Little-Known Facts Even the Biggest Movie Fan Doesn’t Know About ‘Rambo’

Photo Credit: lisakenobi / Carolco Pictures / TriStar Pictures / MovieStillsDB
Photo Credit: lisakenobi / Carolco Pictures / TriStar Pictures / MovieStillsDB

The movies in the Rambo franchise are some of the most beloved action flicks of all time. However, there’s more to them than just mindless carnage. A lot of thought went into the production of these films, and it’s easy to have missed some Easter eggs along the way. The following are some interesting and little-known facts about Rambo that you might not have known.

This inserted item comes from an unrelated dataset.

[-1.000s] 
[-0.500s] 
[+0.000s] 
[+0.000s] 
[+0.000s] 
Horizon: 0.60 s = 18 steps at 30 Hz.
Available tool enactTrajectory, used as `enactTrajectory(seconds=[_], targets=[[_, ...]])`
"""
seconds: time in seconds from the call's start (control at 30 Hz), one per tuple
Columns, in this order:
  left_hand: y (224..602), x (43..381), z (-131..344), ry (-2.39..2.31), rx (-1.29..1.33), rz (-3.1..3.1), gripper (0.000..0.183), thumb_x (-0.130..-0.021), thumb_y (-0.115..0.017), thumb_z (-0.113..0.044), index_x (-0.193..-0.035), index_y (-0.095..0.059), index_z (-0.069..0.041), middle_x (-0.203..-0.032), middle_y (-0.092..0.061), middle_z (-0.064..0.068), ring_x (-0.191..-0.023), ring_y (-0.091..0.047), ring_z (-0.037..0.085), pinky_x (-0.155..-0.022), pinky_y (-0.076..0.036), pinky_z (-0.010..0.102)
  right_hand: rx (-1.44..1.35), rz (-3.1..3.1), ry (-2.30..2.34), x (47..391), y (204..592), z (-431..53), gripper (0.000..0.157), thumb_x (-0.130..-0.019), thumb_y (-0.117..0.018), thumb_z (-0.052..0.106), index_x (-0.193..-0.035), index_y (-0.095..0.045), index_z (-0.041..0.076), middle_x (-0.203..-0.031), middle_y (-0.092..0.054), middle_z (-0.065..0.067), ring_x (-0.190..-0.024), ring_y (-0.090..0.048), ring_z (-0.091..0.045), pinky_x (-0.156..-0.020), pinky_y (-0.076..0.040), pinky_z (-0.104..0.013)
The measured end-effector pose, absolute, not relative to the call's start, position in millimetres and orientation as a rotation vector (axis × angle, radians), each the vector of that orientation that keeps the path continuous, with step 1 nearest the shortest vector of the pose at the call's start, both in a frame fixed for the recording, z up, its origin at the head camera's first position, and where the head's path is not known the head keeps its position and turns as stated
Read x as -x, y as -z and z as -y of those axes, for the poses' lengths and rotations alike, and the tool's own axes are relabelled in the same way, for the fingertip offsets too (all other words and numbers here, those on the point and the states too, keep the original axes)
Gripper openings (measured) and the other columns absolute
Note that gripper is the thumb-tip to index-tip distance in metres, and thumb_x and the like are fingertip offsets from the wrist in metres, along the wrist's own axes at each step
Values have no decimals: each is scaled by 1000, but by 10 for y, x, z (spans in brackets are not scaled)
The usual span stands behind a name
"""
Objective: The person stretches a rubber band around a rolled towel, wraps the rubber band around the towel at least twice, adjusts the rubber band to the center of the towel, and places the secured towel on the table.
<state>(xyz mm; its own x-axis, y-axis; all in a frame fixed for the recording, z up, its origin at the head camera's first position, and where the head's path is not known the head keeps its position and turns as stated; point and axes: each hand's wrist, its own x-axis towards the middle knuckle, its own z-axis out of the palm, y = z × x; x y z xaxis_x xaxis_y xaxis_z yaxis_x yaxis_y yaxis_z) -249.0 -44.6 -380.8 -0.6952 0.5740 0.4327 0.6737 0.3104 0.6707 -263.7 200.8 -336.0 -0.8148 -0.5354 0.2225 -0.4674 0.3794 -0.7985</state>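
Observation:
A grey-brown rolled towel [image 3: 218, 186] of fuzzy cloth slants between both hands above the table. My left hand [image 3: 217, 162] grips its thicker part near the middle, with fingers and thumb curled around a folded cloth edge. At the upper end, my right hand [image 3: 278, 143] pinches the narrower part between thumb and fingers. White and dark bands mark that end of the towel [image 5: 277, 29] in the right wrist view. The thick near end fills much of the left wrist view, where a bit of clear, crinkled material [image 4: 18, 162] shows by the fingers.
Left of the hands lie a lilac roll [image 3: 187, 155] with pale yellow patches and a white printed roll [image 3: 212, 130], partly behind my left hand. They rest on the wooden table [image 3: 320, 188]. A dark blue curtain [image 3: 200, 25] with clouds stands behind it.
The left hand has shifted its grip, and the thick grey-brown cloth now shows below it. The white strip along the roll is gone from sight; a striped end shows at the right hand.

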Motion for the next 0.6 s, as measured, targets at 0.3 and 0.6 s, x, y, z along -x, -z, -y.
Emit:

Rambo’s knife was custom made

Serrated knife placed on a table
Knife featured in Rambo: First Blood Part II, 1985. (Photo Credit: Timothy A. Clary / AFP / Getty Images)

One of Rambo’s most distinctive traits is his fearsome-looking knife,, and it wasn’t any old knife that picked up off the shelf by the production team. Sylvester Stallone himself chose knifemaker Jimmy Lile to design the blade. He wanted it to be both a deadly weapon and a useful survival tool that could chop wood, dice up food, and carry survival necessities in its handle, like fishing wire and matches. On the spine of the blade are serrated teeth for sawing.

Visually, the knife was inspired by those carried by US Air Force pilots during the Vietnam War. An interesting fact about those is that, similar to Rambo’s, those blades were self-contained survival kits.

Sylvester Stallone didn’t think First Blood would actually get made

Sylvester Stallone and Brian Dennehy as John J. Rambo and Sheriff Will Teasle in 'First Blood'
First Blood, 1982. (Photo Credit: warnerchild / Carolco Pictures / MovieStillsDB)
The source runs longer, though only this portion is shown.